> DATASET SECTION
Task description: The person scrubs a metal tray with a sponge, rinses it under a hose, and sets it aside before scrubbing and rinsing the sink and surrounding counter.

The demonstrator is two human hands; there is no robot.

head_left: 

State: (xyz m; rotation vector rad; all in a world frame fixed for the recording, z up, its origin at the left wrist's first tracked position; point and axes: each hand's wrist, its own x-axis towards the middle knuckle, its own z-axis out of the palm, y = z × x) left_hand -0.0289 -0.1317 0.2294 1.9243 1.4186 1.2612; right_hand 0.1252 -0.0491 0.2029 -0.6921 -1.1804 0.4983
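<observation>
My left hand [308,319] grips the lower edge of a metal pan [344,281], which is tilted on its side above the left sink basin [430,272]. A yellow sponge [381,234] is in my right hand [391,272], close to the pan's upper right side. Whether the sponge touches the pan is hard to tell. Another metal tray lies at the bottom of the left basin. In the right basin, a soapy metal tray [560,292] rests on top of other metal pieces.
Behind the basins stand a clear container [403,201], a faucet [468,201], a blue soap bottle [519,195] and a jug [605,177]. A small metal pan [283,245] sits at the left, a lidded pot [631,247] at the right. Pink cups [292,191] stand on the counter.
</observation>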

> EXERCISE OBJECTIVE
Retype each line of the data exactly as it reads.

> RESPONSE
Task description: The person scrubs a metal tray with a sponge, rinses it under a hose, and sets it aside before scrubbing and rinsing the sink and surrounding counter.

The demonstrator is two human hands; there is no robot.

head_left: 

State: (xyz m; rotation vector rad; all in a world frame fixed for the recording, z up, its origin at the left wrist's first tracked position; point and axes: each hand's wrist, its own x-axis towards the middle knuckle, its own z-axis out of the palm, y = z × x) left_hand -0.0289 -0.1317 0.2294 1.9243 1.4186 1.2612; right_hand 0.1252 -0.0491 0.2029 -0.6921 -1.1804 0.4983
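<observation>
My left hand [308,319] grips the lower edge of a metal pan [344,281], which is tilted on its side above the left sink basin [430,272]. A yellow sponge [381,234] is in my right hand [391,272], close to the pan's upper right side. Whether the sponge touches the pan is hard to tell. Another metal tray lies at the bottom of the left basin. In the right basin, a soapy metal tray [560,292] rests on top of other metal pieces.
Behind the basins stand a clear container [403,201], a faucet [468,201], a blue soap bottle [519,195] and a jug [605,177]. A small metal pan [283,245] sits at the left, a lidded pot [631,247] at the right. Pink cups [292,191] stand on the counter.
</observation>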

That finishes the output for this exercise.